Cependant, les VE ont également un impact sur un large éventail de processus physiologiques. Dans les blastocystes de souris, Les VE produites par les cellules pluripotentes dans l’ICM sont transférés au trophectoderme pour favoriser l’implantation, une étape précoce de la grossesse dans laquelle l’embryon en développement se fixe et envahit l’utérus (Desrochers et al., 2016). Les MV transportent alors la laminine et fibronectine qui interagissent avec les intégrines le long des surfaces des trophoblastes, et déclenchent l’activation de deux kinases de signalisation, JNK et FAK, ce qui stimule la migration des trophoblastes.

**Les microvésicules en provenance des cellules ES stimulent la polarité migratoire des trophoblastes. Les trophoblastes HTR8/SVneo ont été incubés avec un milieu sans sérum ou avec ce milieu avec des Microvésicules isolées à partir de cellules ES pendant 1h. Les cellules sont fixées puis la F-actine est reconnue par la phalloïdine couplée à la rhodamine et Rac1 est reconnu par immunofluorescence. Les pointes de flèche indiquent les lamellipodes. Barre d’échelle = 20 μm. Source : https://www.nature.com/articles/ncomms11958

**Les microvésicules en provenance des cellules ES stimulent la phosphorylation de FAK dans les trophoblastes. Western-blot réalisé à partir de trophoblastes HTR8/SVneo privés de sérum et traités avec un milieu sans sérum supplémenté avec des MV provenant de cellules ES pendant les durées indiquées. Le rapport de chaque paire phospho-FAK/FAK totale est présenté. Source : https://www.nature.com/articles/ncomms11958

**Modèle résultant des expériences précédentes. D’après https://www.nature.com/articles/ncomms11958

Dans le système nerveux, de nombreuses fonctions des vésicules extracellulaires ont pu être mises en évidence à la fois en situation développementale, physiologique et pathologique. Par exemple, au cours du développement, les astrocytes produisent des VE qui exposent à leur surface la protéine synapsine-1 qui se lie au récepteur neuronal NCAM (neuronal cell adhesion molecule).
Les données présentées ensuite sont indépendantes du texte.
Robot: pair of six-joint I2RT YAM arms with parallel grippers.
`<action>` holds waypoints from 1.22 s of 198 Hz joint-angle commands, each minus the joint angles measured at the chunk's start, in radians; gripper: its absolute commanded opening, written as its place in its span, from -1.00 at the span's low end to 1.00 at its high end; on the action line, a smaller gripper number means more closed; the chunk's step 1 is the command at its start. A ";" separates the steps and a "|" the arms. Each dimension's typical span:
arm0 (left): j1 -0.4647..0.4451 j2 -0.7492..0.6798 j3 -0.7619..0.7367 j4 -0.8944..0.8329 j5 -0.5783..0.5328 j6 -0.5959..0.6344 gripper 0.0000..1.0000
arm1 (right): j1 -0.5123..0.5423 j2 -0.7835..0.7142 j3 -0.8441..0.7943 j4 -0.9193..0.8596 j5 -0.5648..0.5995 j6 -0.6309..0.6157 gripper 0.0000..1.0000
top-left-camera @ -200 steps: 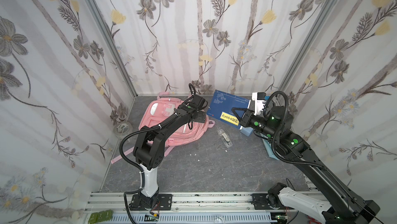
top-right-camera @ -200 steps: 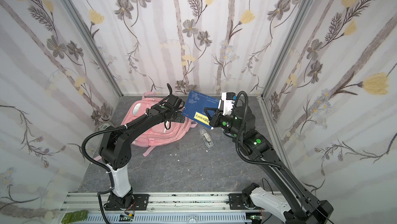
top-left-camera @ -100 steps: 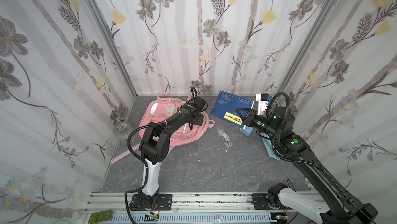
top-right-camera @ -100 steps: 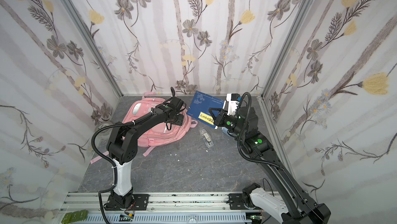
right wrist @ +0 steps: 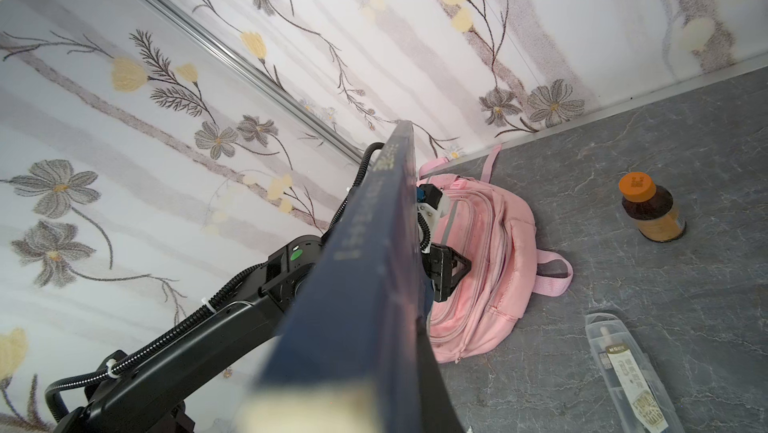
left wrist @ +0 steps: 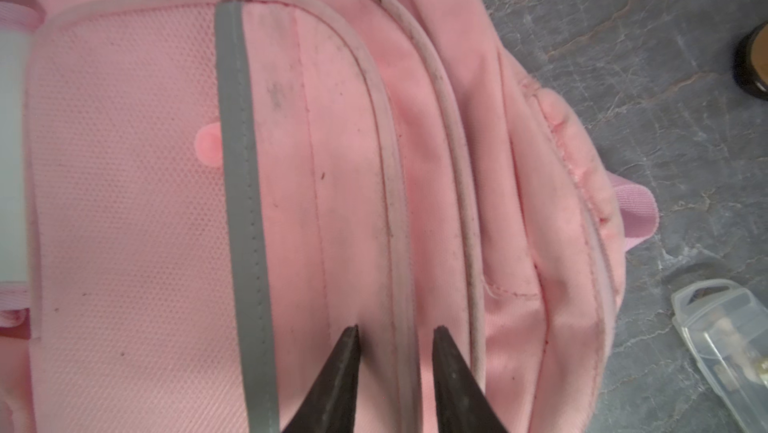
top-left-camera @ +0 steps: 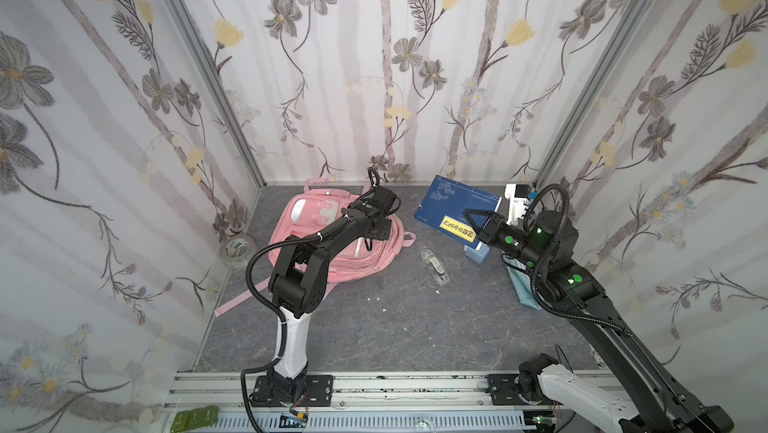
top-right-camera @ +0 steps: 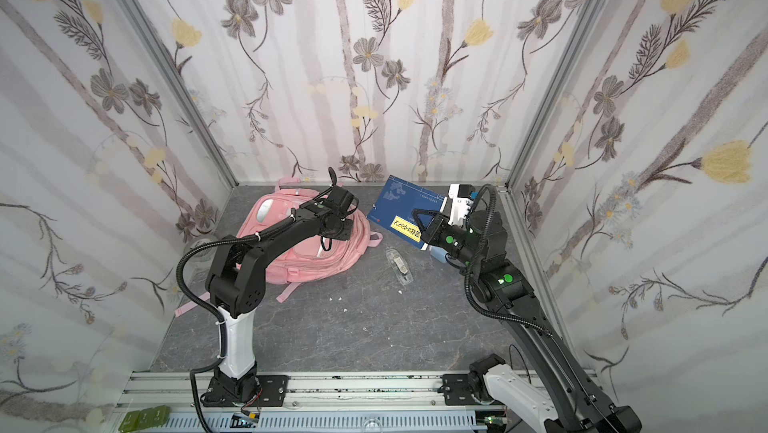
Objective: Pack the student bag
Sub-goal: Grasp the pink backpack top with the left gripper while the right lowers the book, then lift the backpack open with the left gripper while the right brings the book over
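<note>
Student bag [top-left-camera: 365, 262] lies flat at the far left, apparently zipped, with nothing visibly packed. Left gripper [left wrist: 395, 329] hovers on it, jaws narrow astride a piping seam, and whether it grips is unclear. Right gripper [top-left-camera: 467, 219] clamps a blue book [top-left-camera: 453, 202] aloft at the far right, while a clear pen case [top-left-camera: 434, 266] lies unpacked.

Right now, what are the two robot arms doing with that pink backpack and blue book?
The right gripper holds the blue book in the air, near the pink backpack. The left gripper rests its tips on the backpack's front seam, jaws narrow; whether they pinch it is unclear.
</note>
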 commanded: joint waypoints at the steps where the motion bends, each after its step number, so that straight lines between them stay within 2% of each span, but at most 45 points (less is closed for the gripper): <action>1: 0.000 0.009 -0.002 0.019 0.003 -0.012 -0.49 | -0.003 0.008 0.018 0.064 -0.021 0.015 -1.00; 12: 0.000 0.014 0.004 0.013 -0.002 -0.010 -0.46 | -0.005 0.008 0.020 0.064 -0.023 0.014 -1.00; 25: 0.000 0.022 0.016 0.002 -0.012 -0.007 -0.17 | -0.008 0.008 0.019 0.064 -0.021 0.014 -1.00; 36: 0.000 0.033 0.028 -0.014 -0.022 0.003 -0.14 | -0.010 0.010 0.017 0.064 -0.021 0.015 -1.00; 70: 0.000 0.044 0.040 -0.042 -0.080 0.007 -0.41 | -0.014 0.015 0.020 0.067 -0.023 0.027 -1.00; 102: 0.000 -0.011 0.006 -0.004 -0.125 0.011 -1.00 | -0.014 0.005 0.004 0.082 -0.008 0.045 -1.00; 176: 0.000 -0.152 0.052 -0.020 -0.113 0.040 -1.00 | -0.015 0.022 -0.059 0.186 -0.034 0.156 -1.00; 209: 0.000 -0.265 0.037 -0.017 -0.158 0.047 -1.00 | -0.014 0.044 -0.066 0.192 -0.050 0.176 -1.00; 241: 0.003 -0.377 0.004 0.015 -0.145 0.072 -1.00 | -0.011 0.102 -0.066 0.213 -0.097 0.192 -1.00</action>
L’internalisation de cette protéine après sa fixation à son récepteur par les neurones favorise la survie neuronale et la croissance des dendrites et des axones (Wang et al., 2011).
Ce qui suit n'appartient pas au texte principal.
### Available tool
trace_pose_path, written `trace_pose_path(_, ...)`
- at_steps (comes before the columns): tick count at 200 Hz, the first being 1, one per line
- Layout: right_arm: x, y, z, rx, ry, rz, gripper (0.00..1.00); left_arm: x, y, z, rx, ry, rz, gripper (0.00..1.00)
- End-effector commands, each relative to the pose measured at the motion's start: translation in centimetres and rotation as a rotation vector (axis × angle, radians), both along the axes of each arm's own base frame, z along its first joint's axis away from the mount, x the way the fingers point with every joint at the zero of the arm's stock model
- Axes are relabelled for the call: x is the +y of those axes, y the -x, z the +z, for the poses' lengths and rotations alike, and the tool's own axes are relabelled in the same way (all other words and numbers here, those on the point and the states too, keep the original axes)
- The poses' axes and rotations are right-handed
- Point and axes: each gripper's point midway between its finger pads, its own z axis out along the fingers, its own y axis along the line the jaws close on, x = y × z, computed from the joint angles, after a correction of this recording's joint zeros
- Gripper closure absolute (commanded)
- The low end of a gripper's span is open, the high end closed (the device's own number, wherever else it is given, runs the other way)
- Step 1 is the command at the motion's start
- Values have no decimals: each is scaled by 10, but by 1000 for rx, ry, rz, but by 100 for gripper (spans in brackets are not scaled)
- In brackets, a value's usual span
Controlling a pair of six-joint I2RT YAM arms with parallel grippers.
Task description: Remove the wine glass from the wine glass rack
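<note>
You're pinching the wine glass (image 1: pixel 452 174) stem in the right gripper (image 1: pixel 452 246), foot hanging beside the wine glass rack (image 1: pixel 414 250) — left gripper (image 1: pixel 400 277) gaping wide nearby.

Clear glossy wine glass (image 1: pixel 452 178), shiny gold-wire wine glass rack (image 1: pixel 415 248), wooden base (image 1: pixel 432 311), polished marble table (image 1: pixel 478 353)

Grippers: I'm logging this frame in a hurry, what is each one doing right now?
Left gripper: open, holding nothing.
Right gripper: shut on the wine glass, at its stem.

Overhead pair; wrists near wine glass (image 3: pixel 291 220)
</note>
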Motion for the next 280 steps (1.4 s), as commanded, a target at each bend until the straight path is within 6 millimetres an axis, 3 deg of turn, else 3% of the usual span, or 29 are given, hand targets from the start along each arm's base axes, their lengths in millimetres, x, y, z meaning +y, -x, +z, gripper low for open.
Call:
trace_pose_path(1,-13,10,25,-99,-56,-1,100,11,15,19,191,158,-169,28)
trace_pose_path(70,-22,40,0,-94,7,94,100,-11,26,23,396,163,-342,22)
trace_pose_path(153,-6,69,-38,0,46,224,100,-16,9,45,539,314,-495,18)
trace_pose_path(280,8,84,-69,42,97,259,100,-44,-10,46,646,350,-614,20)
**Les différents rôles des vésicules extracellulaires dans le système nerveux central. Le panneau supérieur (fond vert) représente les conditions physiologiques, le panneau inférieur (fond rouge) représente les conditions pathologiques. La diversité du contenu vésiculaire est illustrée dans la vésicule centrale. La couleur des VE dépend de leur origine cellulaire. BHE : barrière hémato-encéphalique ; CMH : complexe majeur d’histocompatibilité ; DNF : dégénérescence neurofibrillaire. Source : https://www.medecinesciences.org/en/articles/medsci/full_html/2021/12/msc200646/msc200646.html

Les exosomes peuvent avoir un rôle dans la régulation des cellules souches et dans le vieillissement. Par exemple, des exosomes produits par des adipocytes péri-musculaires de souris âgées (mais pas de souris jeunes) contiennent de grandes quantités de miARN Let-7d-3p qui inhibent la prolifération des cellules souches musculaires (les cellules satellites) et des précurseurs musculaires en diminuant l’expression du facteur de transcription HMGA2 (Itokazu et al., 2022).